Vectorizing both sides yields
$$
X - A_1 XA_2 - A_3 X^TA_4 = B \implies\\
\operatorname{vec}[X - A_1 XA_2 - A_3 X^TA_4] = \operatorname{vec}(B) \implies\\
\operatorname{vec}(X) - A_2^T \otimes A_1 \operatorname{vec}(X) - A_4^T \otimes A_3\operatorname{vec}(X^T) = \operatorname{vec}(B).
$$
Here, $\otimes$ denotes the Kronecker product, implemented in Matlab with kron. This is almost in the form that we want, but we need to deal with $X^T$.  For that, we need the fact that $\operatorname{vec}(X^T) = P\operatorname{vec}(X)$, where 
$$
P = \sum_{i=1}^m \sum_{j=1}^n (e_j \otimes e_i)(e_i \otimes e_j)^T = 
\sum_{i=1}^n \sum_{j=1}^m \operatorname{vec}(E_{ij})[\operatorname{vec}(E_{ji})]^T.
$$
$P$ can be built with a quick for-loop and only needs to be put together once (assuming $m,n$ are constant).  I don't know of a nicer approch here, unfortunately.

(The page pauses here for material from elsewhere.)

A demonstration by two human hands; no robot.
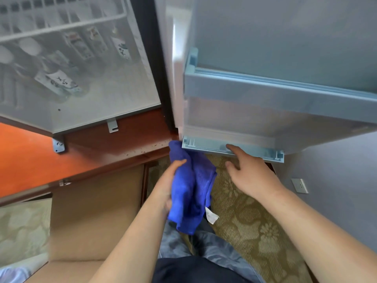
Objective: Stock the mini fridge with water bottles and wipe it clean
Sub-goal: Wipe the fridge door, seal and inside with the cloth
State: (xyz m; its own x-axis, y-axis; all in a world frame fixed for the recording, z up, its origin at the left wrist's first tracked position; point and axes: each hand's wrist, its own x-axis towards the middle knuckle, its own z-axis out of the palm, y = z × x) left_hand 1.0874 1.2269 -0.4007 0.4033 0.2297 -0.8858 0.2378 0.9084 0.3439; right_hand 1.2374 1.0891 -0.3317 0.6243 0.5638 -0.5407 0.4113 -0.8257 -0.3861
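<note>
Patterned carpet (240, 217) lay below the open fridge door (275, 111). Left hand (169, 180) gripped the blue cloth (191, 190) (bunched); right hand (251, 172), fingers spread, steadied the door. Wiping called for firm, overlapping strokes.

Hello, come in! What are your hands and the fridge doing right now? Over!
Left hand grips blue cloth. Right hand open, fingers touching fridge door bottom edge. Door open, bottles inside. Nothing blocking.

Bottle labels (61, 81) inside fridge show dark handwritten-style marks, too blurred to read; no other txt legible.
</note>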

From there, we can finally write
$$
\operatorname{vec}(X) - A_2^T \otimes A_1 \operatorname{vec}(X) - (A_4^T \otimes A_3)P\operatorname{vec}(X) = \operatorname{vec}(B) \implies\\
(I - A_2^T \otimes A_1 - (A_4^T \otimes A_3)P)\operatorname{vec}(X) = \operatorname{vec}(B) \implies\\
(I - A_2^T \otimes A_1 - (A_4^T \otimes A_3)P)x = b
$$
where $x = \operatorname{vec}(X),b = \operatorname{vec}(B)$.